--- ACTIVITY ---
In the listing below, find the line with "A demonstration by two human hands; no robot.", then repeat exactly every line from the top through that one.

--- THE DATA ---
::::
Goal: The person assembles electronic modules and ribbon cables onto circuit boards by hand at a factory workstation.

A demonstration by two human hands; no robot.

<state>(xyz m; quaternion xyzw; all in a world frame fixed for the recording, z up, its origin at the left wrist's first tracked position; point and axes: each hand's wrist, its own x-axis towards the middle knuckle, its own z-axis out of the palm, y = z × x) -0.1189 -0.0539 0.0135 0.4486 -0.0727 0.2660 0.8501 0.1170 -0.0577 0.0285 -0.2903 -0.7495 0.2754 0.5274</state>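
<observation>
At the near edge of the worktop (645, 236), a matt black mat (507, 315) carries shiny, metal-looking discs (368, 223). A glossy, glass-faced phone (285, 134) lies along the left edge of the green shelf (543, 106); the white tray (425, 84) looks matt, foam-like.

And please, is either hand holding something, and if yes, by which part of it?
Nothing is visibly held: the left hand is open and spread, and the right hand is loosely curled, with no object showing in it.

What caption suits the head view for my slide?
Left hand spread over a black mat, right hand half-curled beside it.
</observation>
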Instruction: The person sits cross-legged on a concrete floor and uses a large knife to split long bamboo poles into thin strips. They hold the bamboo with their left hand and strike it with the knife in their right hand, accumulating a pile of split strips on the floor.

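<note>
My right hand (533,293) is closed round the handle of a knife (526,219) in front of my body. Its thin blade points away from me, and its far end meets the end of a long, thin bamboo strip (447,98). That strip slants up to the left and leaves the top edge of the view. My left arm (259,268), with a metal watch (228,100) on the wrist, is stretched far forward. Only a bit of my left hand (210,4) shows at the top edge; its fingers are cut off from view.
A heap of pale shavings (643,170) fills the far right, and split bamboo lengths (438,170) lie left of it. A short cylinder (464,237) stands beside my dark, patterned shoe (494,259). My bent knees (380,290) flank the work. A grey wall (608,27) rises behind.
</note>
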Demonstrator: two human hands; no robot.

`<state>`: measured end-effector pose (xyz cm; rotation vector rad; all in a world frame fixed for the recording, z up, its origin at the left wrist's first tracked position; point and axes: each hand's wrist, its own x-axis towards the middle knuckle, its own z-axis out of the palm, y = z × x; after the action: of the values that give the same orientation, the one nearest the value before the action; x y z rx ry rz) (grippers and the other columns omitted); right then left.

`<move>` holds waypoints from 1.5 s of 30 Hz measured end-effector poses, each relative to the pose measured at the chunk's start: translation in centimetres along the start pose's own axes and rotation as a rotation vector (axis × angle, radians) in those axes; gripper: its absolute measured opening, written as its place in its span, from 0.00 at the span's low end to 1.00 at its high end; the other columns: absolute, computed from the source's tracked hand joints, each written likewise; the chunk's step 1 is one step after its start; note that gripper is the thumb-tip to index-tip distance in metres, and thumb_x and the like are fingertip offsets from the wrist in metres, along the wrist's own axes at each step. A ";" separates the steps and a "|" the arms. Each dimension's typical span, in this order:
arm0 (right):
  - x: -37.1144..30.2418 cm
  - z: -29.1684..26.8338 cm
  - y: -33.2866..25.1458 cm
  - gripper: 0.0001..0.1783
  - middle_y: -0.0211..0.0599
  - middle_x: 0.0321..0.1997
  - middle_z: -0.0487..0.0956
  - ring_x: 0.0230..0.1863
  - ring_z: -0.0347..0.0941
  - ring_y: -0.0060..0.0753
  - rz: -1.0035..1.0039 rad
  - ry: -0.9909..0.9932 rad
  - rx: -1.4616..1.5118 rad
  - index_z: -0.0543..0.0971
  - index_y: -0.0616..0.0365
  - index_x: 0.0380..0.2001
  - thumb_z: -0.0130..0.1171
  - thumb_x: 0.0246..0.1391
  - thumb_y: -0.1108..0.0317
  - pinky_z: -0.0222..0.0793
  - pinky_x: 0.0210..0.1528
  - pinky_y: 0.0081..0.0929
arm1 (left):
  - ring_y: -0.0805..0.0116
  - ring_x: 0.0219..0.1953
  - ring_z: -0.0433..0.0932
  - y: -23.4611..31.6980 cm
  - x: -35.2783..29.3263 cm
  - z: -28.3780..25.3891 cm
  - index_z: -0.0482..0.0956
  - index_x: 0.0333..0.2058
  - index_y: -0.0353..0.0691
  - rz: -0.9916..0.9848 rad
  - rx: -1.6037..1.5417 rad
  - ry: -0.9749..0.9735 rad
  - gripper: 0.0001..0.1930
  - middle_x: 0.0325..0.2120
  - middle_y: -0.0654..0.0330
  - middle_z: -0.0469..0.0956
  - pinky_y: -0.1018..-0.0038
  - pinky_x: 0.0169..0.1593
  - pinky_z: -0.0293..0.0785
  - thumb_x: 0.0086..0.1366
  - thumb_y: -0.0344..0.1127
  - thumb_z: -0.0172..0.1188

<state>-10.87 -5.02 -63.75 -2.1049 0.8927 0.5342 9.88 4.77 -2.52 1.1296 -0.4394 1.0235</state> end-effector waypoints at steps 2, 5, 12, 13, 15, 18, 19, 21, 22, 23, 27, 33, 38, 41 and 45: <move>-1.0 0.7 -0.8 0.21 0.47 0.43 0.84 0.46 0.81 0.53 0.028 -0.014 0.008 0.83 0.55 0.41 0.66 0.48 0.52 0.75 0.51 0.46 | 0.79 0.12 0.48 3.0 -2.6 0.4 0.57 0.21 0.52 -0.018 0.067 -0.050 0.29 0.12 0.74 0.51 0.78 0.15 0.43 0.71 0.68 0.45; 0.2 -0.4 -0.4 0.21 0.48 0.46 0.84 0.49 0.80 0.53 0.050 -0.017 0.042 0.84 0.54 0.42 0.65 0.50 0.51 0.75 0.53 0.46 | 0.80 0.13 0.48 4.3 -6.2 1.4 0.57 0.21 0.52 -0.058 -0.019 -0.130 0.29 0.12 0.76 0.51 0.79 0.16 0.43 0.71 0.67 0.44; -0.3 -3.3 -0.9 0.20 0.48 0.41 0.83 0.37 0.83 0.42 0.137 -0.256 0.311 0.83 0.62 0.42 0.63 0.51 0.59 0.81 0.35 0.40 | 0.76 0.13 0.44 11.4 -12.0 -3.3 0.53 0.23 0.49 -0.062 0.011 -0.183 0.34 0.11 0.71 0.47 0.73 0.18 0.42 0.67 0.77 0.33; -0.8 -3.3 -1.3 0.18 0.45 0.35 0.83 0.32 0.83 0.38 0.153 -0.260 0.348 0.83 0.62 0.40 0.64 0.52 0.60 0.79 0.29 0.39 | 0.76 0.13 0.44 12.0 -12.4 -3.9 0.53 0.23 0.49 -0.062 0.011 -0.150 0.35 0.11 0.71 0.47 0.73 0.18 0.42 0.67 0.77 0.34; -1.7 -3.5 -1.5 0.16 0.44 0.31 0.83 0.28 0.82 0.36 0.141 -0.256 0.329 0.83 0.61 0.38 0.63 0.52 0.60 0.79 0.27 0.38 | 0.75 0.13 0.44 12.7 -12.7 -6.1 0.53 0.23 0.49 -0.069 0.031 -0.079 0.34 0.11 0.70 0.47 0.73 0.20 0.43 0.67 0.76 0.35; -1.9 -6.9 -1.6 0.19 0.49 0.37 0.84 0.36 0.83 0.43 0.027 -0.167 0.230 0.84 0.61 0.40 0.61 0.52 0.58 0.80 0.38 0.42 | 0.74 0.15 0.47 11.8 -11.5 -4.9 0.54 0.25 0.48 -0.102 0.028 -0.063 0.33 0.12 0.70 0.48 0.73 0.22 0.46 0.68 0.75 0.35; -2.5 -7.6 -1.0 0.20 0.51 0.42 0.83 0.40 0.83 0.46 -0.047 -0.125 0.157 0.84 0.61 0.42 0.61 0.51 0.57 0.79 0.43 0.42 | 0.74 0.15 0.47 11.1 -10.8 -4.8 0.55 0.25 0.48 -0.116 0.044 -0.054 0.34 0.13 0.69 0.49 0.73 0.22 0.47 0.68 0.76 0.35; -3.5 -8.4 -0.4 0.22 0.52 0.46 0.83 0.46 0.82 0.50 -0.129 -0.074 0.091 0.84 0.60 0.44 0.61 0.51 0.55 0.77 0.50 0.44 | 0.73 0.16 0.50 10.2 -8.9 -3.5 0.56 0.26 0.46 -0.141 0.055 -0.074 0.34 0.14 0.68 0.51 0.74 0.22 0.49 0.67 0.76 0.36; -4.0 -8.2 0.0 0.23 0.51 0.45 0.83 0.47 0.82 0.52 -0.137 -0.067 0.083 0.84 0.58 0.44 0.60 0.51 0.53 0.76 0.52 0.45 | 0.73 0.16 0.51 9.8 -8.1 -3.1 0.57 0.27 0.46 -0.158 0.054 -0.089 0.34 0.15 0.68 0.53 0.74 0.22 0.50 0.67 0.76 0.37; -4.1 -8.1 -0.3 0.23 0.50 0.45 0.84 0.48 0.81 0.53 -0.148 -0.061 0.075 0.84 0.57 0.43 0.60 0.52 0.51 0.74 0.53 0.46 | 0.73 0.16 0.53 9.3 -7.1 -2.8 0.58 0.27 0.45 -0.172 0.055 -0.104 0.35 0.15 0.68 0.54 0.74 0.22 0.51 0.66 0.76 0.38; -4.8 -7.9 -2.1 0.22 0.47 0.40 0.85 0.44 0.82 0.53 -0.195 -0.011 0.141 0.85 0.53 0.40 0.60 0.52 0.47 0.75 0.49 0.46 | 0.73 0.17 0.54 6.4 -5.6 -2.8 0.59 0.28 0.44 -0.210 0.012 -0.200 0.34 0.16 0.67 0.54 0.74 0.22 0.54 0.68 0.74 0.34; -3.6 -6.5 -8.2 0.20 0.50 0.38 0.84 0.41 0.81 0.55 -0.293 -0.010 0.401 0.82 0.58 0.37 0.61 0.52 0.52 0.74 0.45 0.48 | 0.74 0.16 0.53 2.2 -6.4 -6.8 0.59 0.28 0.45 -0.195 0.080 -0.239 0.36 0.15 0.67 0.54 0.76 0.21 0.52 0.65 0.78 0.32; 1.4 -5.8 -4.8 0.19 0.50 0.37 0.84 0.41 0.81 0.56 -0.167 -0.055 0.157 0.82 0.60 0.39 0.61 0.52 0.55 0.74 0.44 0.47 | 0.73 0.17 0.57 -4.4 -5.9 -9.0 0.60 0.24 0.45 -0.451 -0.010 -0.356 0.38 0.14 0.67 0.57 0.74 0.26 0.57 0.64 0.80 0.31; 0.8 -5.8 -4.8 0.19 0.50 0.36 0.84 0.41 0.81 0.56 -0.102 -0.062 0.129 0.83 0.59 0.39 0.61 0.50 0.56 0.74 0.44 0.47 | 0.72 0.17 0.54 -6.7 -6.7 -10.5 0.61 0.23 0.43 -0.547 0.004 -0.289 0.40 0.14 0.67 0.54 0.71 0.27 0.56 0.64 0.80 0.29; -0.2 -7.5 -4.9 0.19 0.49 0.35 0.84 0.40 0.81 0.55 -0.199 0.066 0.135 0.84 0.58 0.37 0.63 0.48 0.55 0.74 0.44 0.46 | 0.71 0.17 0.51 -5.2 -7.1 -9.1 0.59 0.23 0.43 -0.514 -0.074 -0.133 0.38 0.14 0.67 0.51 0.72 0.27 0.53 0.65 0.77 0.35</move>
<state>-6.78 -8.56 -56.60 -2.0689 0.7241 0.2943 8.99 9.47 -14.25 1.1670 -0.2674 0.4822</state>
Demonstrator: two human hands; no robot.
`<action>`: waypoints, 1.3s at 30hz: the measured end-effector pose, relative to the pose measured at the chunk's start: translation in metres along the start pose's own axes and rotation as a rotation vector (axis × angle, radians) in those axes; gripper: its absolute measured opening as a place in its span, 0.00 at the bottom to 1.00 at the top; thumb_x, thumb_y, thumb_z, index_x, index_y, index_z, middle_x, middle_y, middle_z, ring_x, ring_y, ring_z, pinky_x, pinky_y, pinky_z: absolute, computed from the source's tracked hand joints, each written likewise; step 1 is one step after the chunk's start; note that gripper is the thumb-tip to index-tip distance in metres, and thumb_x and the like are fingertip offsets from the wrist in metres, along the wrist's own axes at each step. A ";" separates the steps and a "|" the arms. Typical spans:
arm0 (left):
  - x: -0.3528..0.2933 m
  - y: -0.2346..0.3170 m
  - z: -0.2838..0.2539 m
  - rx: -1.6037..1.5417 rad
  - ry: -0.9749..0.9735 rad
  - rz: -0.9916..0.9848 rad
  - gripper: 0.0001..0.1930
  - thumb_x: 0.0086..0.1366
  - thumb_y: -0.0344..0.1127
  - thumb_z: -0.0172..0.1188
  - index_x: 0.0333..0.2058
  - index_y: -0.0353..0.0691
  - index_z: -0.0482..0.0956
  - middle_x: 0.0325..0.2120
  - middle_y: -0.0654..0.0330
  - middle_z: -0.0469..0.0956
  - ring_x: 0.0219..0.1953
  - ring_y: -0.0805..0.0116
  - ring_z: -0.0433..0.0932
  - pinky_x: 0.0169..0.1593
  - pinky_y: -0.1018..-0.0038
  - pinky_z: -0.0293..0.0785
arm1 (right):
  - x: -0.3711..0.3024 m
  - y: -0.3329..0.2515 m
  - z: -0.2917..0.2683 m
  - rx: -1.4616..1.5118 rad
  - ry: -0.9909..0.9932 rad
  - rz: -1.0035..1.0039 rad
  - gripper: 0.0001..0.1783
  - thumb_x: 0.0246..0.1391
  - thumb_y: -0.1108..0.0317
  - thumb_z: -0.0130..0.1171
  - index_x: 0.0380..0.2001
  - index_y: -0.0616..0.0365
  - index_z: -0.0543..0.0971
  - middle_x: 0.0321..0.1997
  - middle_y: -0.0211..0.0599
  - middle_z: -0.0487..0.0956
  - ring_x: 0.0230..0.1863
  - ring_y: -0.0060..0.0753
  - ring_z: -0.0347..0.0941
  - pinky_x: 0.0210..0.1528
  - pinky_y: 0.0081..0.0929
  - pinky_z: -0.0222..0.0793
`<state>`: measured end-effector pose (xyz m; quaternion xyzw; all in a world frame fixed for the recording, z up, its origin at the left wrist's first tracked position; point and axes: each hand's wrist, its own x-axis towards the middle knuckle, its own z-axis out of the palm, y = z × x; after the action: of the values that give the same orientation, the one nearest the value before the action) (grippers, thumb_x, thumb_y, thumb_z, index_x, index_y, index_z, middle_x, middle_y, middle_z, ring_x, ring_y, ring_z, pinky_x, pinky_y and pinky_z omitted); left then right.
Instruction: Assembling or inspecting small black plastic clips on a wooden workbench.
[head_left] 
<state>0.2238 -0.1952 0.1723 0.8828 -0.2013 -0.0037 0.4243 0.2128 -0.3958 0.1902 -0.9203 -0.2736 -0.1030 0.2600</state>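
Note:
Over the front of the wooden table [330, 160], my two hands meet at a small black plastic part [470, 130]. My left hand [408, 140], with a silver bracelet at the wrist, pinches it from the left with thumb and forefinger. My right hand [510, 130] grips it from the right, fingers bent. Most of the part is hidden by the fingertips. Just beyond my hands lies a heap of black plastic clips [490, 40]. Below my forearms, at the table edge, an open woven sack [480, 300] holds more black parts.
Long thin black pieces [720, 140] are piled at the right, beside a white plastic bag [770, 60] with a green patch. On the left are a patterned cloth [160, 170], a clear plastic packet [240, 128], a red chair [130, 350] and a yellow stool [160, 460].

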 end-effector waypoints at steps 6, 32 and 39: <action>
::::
--- ANSWER ---
Goal: The person assembles electronic modules and ribbon cables onto circuit boards by hand at a factory workstation.

A demonstration by two human hands; no robot.

This finishes the output for the exercise.